Publié le 24.07.2018

«Cancers – dépistage, qui, comment et quand?», tel était l’intitulé du deuxième exposé principal du congrès 2018 des Jeunes médecins de premier recours Suisses (JHaS).

Professeur Betticher, lors de l’exposé que vous avez tenu à l’occasion du congrès JHaS 2018, vous avez décrit un fait intéressant, à savoir l’existence d’un paradoxe entre le cancer chez les grands animaux et les hommes. Les animaux ne développent que très rarement des carcinomes, alors que chez l’homme, le cancer est la cause de décès la plus fréquente dans les pays industrialisés avant l’âge de 65 ans. Pouvez-vous nous expliquer cela?

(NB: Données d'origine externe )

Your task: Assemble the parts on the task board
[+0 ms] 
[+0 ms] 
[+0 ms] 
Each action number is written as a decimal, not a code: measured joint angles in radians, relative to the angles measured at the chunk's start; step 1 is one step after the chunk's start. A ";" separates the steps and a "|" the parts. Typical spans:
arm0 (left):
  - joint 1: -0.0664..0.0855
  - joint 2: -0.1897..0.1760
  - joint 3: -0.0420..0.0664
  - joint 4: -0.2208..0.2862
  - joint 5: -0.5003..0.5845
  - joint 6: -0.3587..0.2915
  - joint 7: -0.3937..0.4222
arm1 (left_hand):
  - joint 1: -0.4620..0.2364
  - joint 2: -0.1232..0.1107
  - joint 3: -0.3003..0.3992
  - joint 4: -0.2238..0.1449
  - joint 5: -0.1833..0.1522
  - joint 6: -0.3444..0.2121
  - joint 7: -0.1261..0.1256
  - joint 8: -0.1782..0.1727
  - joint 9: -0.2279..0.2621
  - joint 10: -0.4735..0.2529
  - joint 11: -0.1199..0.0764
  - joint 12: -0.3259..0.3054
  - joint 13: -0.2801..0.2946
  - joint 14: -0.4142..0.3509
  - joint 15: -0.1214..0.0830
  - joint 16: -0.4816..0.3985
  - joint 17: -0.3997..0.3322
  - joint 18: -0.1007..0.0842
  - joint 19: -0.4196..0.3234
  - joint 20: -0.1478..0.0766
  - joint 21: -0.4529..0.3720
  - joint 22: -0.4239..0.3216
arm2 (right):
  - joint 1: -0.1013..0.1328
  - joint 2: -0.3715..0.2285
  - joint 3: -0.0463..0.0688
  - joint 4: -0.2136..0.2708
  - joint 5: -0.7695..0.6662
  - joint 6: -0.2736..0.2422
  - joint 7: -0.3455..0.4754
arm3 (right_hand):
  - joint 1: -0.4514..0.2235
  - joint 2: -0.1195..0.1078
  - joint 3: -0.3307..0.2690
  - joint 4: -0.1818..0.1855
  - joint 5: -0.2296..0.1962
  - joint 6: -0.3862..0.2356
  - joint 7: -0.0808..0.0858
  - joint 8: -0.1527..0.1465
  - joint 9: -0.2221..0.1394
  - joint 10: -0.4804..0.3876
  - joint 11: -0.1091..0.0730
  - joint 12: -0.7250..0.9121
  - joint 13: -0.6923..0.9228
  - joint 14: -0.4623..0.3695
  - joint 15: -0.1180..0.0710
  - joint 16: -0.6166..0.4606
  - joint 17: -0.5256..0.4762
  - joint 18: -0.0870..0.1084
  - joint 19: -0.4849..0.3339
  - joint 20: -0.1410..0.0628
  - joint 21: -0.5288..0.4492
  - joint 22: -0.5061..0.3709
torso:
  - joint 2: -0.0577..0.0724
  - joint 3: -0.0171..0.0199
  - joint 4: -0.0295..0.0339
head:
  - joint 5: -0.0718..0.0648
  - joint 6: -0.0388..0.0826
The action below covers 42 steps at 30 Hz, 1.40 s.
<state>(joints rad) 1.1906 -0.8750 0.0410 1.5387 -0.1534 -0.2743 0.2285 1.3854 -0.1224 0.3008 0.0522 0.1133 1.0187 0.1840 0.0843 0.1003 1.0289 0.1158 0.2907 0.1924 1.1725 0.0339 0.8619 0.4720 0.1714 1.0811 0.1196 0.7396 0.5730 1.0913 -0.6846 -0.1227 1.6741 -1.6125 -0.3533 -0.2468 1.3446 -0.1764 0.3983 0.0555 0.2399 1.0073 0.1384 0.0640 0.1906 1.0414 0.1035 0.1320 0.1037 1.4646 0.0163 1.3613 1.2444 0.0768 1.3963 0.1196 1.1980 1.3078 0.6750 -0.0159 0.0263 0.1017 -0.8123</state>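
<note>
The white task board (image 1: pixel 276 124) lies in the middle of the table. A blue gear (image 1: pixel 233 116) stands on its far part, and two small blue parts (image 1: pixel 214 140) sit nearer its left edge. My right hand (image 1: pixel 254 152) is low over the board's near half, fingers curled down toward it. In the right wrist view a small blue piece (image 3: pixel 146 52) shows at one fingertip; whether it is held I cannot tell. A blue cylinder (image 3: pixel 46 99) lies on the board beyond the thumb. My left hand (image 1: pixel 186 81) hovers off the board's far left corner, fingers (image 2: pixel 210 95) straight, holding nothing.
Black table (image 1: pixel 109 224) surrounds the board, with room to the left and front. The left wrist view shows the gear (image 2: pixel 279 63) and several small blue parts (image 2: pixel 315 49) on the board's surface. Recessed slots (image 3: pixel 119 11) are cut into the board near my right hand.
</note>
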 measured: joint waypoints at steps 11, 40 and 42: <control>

Des observations ont permis de constater que les humains les plus grands souffrent plus souvent de cancer que ceux qui sont plus petits. Le risque de cancer serait donc associé à la taille corporelle. Cela a fait l’objet d’une publication dans le Lancet Oncology. A vrai dire, cela est logique car plus le corps est grand, plus il existe de cellules susceptibles de dégénérer. Ainsi, d’un point de vue statistique, la probabilité que la baleine bleue – qui pèse 1500 kilos et vit 70 ans – développe un carcinome serait de 99,999%. Mais il n’en est rien! Jusqu’ici, on n’a encore jamais vu de baleine bleue avec un cancer. Ce phénomène est nommé paradoxe de Peto et il pourrait s’expliquer par une protection naturelle contre le cancer: le TP53, un gène suppresseur de tumeur. L’humain, par exemple, ne possède qu’une paire de ces gènes, tandis que l’éléphant en a 20. Chez la baleine, qui ne dispose pas d’un nombre élevé de gènes TP53, le mécanisme responsable du faible risque de cancer n’a pas encore été découvert.
Pourquoi le diagnostic précoce du cancer est-il si essentiel et dans le même temps si difficile?
En Suisse, la proportion de personnes qui développent un cancer est de 1 sur 3 à 1 sur 2. Le diagnostic est très fréquent, et il devient de plus en plus fréquent en raison du vieillissement de la population. Le principal ­facteur de risque de cancer est «le fait de vivre»! Nous savons toutefois également que plus un cancer est ­diagnostiqué tôt, c’est-à-dire à un stade précoce sans métastases à distance, plus il est aisé de le guérir. Le problème est que les carcinomes ne se manifestent souvent que par des symptômes non spécifiques, tels que la fatigue, la perte d’appétit ou la perte de poids. Il existe néanmoins quelques «red flags» qu’il convient de ne pas rater, par ex. les hémoptysies, les nodules mammaires dont le volume augmente, le méléna, la présence de sang dans les urines ou encore l’anémie. Dans ces cas, des examens approfondis doivent impérativement être initiés. La pose précoce du diagnostic de cancer améliore la survie. Cela a été démontré dans une étude danoise portant sur le cancer du côlon. Chez les patients de l’étude atteints de symptômes typiques, tels qu’une alternance diarrhée/constipation, la survie a pu être améliorée par la pose immédiate du diagnostic.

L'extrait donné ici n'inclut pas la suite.